Am 18. Mai gedenkt Ukraine Opfer des Genozids an Krimtataren
Die Deportation der Krimtataren begann am 18. Mai 1944 um 03:00 Uhr und dauerte bis Anfang Juni, meldet Ukrinform.
Die offizielle Grundlage für die Deportation des krimtatarischen Volkes war ein geheimer Beschluss des Staatlichen Verteidigungskomitees Nr. 5859 „Über die Krimtataren“ vom 11. Mai 1944, in dem die Krimtataren wegen angeblichen Massenverrats und der Massenkollaboration während der Besetzung der Krim durch Hitlertruppen angeklagt wurden.
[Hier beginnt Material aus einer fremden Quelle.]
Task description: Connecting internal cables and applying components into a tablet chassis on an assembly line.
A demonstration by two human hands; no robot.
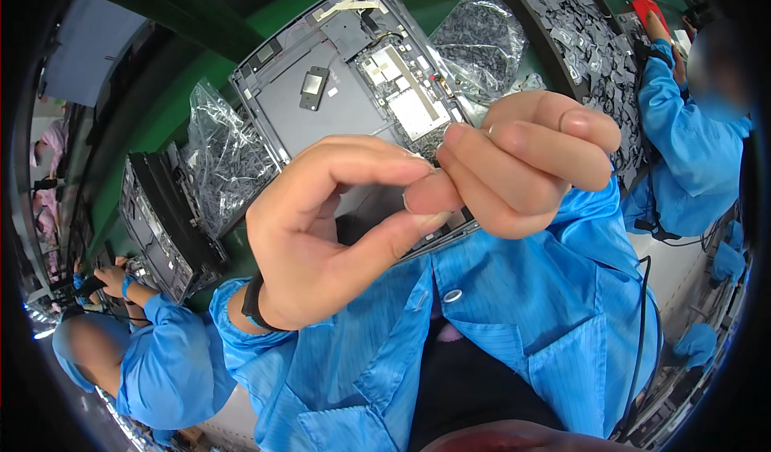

Laut den offiziellen Angaben (sogenannte Ziffern von Lawrentij Berija, dem von 1938 bis 1953 Chef der Geheimdienste der Sowjetunion) wurden 183.144 Krimtataren (nach Angaben der tatarischen Quellen mehr als 400.000) deportiert, ungefähr 46 Prozent der Deportierten starben während der ersten anderthalb Jahre. An der Vernichtungsoperation wurden 32.000 Mitarbeiter des Volkskommissariats für innere Angelegenheiten (NKWS) eingesetzt. Um Sachen einpacken zu können, wurden den Tataren ein paar Minuten bis einer halben Stunde eingeräumt. Erlaubt wurde mitzunehmen persönliche Dinge, Lebensmittel, Geschirr und Alltagsinventar. Der meiste Besitz war gelassen und vom Staat konfisziert worden. Die Deportieren wurden vorwiegend für spezielle Ansiedlung nach Usbekistan gebracht, ein Teil – in die Hauptverwaltung von Straf- und Arbeitslagern (GULAG) und noch ein Teil - zum speziellen Kontingent des Moskauer Kohlenbeckens.
Die Deportation war eines der Mittel der „Detatarisierung“ der Krim. Auch Kultur- und historische Denkmäler wurden vernichtet, historische Namen der Ortschaften wurden durch „Sowjetisches“, „Perwomajsk“, „Krasnogwardejsk“ usw. ersetzt. Die in Russland und anderen Republiken Geborenen besiedelten die Krim. In der Nachkriegszeit ist die Zahl der Bevölkerung auf der Krim um knapp zehn Mal gestiegen.
Stalins Politik gegenüber den Krimtataren war nichts Neues. Wie bekannt führte die Eroberung der Krim durch Russland 1783 zum Niedergang des kulturellen Lebens auf der Halbinsel: auf barbarische Weise wurden viele alte Handschriften verbrannt, viele Baudenkmäler wurden zerstört. Dann begann die erste Besiedlung der Krim durch Russen, ausländische Kolonisten und eine starke brutale Russifizierungspolitik. Als die Krim 1954 an die Ukrainische Sozialistische Sowjetrepublik angegliedert worden war, wurde im Jahr 1956 über die Rehabilitierung der Krimtatarn aber praktisch ohne das Recht, heimzukehren, erlassen. Der Erlass wurde nicht veröffentlicht. Die massenhafte Heimkehr der Krimtataren begann erst Ende der 80-er Jahre.
Im Dezember 2015 erkannte die Werchowna Rada der Ukraine die Deportation der Krimtataren durch das sowjetische totalitäre Regime 1944 als Völkermord an und führte am 18. Mai den „Gedenktag für die Opfer des Völkermords an den Krimtataren“ ein. Anschließend wurde die Deportation der Krimtataren auch von den Parlamenten Lettlands, Litauens, Kanadas, Polens, Estlands und Tschechiens als Völkermord anerkannt.
Zur gleichen Zeit, vor 11 Jahren, besetzte die Russische Föderation die ukrainische Krim. Seitdem mussten mehr als 50.000 Krimtataren die Halbinsel verlassen, vielen von ihnen wurde von den russischen Behörden die Einreise auf die Krim untersagt.
In Kyjiw finden Gedenkveranstaltungen für die Opfer des krimtatarischen Völkermords statt.